Wherever the word "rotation" appears in a line of the records, copy that line.
:: PROVIDED DATA
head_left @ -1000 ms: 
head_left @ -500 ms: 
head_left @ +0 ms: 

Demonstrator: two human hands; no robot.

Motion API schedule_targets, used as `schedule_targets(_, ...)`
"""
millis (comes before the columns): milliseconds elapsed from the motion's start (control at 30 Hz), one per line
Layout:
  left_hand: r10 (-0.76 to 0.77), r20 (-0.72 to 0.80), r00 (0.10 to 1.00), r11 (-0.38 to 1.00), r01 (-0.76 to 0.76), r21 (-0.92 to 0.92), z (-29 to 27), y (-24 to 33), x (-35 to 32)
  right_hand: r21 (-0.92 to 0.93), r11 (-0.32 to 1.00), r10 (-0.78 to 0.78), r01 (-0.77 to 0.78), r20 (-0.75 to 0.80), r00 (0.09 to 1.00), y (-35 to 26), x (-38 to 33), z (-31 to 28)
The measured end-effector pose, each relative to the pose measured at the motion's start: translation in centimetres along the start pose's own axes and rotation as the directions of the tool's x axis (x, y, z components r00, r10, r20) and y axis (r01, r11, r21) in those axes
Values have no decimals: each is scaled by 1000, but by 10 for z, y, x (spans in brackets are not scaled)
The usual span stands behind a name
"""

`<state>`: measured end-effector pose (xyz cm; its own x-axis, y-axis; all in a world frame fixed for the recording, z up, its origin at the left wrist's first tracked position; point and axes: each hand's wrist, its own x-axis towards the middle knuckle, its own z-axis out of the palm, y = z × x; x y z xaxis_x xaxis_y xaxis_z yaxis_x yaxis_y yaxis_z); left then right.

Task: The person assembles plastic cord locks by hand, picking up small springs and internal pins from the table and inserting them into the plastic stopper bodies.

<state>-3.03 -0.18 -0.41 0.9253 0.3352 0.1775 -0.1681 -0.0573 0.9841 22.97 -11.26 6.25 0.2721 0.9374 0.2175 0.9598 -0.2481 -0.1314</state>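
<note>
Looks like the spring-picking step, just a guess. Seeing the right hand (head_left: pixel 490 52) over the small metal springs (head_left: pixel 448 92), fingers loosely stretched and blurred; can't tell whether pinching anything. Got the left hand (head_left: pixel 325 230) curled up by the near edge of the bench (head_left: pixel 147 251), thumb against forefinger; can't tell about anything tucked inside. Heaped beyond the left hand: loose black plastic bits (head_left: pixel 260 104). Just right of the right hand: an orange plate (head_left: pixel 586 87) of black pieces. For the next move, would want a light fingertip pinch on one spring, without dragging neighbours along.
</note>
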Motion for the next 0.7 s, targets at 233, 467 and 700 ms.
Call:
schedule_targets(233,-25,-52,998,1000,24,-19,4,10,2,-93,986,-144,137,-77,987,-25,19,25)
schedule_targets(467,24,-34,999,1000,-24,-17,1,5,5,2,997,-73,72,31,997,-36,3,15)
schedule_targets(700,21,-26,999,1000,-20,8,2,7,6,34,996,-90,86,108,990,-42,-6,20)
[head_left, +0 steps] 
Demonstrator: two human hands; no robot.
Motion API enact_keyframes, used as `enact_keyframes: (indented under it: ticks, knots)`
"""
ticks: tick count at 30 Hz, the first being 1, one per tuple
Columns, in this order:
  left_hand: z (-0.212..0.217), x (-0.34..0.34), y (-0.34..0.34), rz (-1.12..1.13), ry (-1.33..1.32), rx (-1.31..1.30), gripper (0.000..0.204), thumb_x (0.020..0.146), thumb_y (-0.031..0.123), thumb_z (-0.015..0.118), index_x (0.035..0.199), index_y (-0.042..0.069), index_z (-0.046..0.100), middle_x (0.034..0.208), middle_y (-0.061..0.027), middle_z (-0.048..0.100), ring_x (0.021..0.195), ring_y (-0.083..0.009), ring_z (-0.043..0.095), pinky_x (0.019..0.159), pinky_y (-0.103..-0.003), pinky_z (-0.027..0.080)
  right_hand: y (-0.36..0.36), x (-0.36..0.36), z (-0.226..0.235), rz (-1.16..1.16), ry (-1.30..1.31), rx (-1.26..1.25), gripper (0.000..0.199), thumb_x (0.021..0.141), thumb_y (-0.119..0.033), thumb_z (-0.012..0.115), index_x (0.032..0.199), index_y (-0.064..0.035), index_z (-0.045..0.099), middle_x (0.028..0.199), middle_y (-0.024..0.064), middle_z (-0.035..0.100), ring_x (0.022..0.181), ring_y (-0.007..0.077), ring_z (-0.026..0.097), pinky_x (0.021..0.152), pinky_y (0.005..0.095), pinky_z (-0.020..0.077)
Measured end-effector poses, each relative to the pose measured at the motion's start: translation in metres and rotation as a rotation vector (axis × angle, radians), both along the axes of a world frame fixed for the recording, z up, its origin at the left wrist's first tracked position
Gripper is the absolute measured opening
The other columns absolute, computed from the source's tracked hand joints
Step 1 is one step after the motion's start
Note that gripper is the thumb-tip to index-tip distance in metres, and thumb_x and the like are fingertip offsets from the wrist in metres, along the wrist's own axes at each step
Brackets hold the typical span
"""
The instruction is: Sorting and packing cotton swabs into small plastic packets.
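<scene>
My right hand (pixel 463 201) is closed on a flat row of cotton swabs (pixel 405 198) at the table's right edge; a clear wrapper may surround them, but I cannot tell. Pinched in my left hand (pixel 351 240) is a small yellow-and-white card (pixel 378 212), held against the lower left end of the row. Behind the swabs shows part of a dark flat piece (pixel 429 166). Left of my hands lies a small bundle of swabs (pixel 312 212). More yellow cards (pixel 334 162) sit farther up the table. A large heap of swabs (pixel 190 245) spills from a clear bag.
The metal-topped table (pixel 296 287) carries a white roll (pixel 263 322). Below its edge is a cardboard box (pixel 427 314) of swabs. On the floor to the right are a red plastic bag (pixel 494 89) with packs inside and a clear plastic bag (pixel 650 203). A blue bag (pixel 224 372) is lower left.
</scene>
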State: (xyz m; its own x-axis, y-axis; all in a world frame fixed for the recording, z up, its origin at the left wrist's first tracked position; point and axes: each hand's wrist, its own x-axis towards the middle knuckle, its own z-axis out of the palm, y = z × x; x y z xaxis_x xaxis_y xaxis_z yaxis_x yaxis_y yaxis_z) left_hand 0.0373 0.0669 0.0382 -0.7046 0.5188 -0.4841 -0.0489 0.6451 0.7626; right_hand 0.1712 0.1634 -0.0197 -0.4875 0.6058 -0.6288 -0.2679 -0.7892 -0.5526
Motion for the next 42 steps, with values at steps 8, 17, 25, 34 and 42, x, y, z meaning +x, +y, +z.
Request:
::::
OUTPUT FOR THIS EXERCISE:
The measured end-effector pose, each relative to the pose measured at the motion's start: translation in centimetres along the start pose's own axes and rotation as the directions of the tool's x axis (x, y, z components r00, r10, r20) and y axis (r01, r11, r21) in those axes
Measured end-effector poses, each relative to the pose measured at the motion's start: translation in metres and rotation as a rotation vector (axis × angle, radians), both along the axes of a world frame fixed for the recording, z up, its origin at the left wrist's first tracked position

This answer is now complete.